How true, how discriminating, and how amply justified by the prodigious efforts which, as I trust, since that time Oxford has made to use that good machinery. How unlike to the passion for destruction for destruction’s sake which has taken possession of many who use his venerable name in vain! How like to the active, organizing mind, which saw in establishments and institutions of all kinds not lumber to be cast away, but machinery to be cherished and used. In front of that academic church of Oxford we parted, just as he touched on the question of the interpretation of the Apocalypse. ‘But this,’ he said, ‘is too long to discuss here and now; you must come and finish our conversation when we meet at Edinburgh.’
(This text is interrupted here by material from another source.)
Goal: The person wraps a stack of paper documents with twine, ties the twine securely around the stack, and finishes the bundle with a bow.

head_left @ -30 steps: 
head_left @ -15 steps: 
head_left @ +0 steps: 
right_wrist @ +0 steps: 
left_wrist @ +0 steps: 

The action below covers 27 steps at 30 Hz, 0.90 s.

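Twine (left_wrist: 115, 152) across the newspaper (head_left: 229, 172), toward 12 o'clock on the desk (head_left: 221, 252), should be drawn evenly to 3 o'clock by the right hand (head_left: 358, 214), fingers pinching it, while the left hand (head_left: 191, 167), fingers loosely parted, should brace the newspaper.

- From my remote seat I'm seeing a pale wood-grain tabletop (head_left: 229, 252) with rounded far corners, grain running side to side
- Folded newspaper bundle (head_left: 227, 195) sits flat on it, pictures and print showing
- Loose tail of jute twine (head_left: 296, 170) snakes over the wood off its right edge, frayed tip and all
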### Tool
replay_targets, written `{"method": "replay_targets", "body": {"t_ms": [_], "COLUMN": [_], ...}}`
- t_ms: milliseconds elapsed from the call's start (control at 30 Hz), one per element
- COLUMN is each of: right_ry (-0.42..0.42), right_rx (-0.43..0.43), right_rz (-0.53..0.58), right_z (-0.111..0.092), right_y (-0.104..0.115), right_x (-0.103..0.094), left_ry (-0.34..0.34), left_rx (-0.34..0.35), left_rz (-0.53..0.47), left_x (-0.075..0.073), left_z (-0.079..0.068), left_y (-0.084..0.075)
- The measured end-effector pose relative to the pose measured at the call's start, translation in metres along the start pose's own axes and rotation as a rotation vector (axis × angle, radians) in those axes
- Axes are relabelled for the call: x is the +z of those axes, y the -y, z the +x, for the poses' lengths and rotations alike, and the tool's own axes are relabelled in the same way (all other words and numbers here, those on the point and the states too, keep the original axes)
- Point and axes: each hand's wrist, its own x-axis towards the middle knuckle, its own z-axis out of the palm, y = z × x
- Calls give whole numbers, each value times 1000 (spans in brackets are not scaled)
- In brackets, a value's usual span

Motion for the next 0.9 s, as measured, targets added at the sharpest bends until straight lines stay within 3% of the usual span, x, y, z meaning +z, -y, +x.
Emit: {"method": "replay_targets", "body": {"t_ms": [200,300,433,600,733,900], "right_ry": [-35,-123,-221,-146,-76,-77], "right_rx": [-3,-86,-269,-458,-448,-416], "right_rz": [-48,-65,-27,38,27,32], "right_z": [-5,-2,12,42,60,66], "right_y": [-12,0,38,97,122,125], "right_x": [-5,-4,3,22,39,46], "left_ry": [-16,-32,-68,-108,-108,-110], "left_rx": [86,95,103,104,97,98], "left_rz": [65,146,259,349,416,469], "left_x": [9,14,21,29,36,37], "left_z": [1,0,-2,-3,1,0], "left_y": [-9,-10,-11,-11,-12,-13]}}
That meeting never came. He returned home; and the next tidings I had of him was that he was departed out of this world of strife. As I read his biography that brief conversation rises again before me, and seems the echo of those wider and more generous views which at times were overlaid by the controversies into which he was drawn. Such is his own account of his longing recollection of the earlier days when he lived in the great ideas which are the foundation of all religion. ‘Oh, that He possessed me with a sense of His holiness ‘and His love,’ he exclaims, after an interval of twenty-six years,’ as He at one time possessed me with a sense of His goodness and His power and His pervading agency. 'I remember', he continues, ‘when a student of divinity, and long before I could relish evangelical sentiment, I spent nearly a twelvemonth in a sort of mental elysium, and the one idea which ministered to my soul all its rapture was the magnificence of the Godhead and the universal subordination of all things to the one great purpose for which He evolved and was supporting creation. I should like to be so inspired over again, but with such a view of the Deity as coalesced and was in harmony with the doctrine of the New Testament.’
Such a view he doubtless gained; nor was it, if we may humbly say so, in any way incompatible (if Science and Religion both be true) with that which was the source of his earliest, and, so it would seem, his latest religious fervour.

Even late in life he was accused by suspicious zealots of being an enemy to Systematic Divinity; and his reply was certainly not calculated to allay the alarm. Long did he cling to the freer and nobler views of Theology. ‘My Christianity,’ he said most wisely and truly, ‘approaches nearer to Calvinism than to any of the isms in Church history; but broadly as Calvin announces “truth,” he does ‘not bring it forward in that free and spontaneous manner which I find in the New Testament.’ The passage from English poetry which he quoted more frequently than any other was that pregnant passage from the Moravian Gambold, which contains within itself the germs of all the broader and higher views of faith. The man That could surround the sum of things, and spy The heart of God and secrets of His empire Would speak but love. With love the bright result Would change the hue of intermediate things, And make one thing of all theology. And even in the very ferment of the Sustentation Fund he could exclaim, ‘Who cares about the Free Church compared with the Christian good of the people of Scotland?'
Who cares about any Church, but as an instrument of Christian good? For be assured that the moral and religious well-being of the population is of infinitely higher importance than the advancement of any sect.'

John Duncan.The other departed light of the great movement of 1843, whom I would recall for a moment, is one whom I never met, but whom the descriptions of his friends and disciples place before us in so vivid a light, that one almost seems to have seen him - in his multifarious learning, in his simpleminded eccentric detachment from all the cares of this world, almost a Scottish Neander - I mean Dr. John Duncan. In that charming volume, which gives the most casual, but also the most intimate convictions of his mind, it is remarkable that, to the peculiar doctrines which divide the Free Church from the Established, there is hardly an allusion; that even its peculiar Calvinistic theology and Presbyterian platform occupies a very secondary place. ‘I am first a Christian, next a Catholic, then a Calvinist."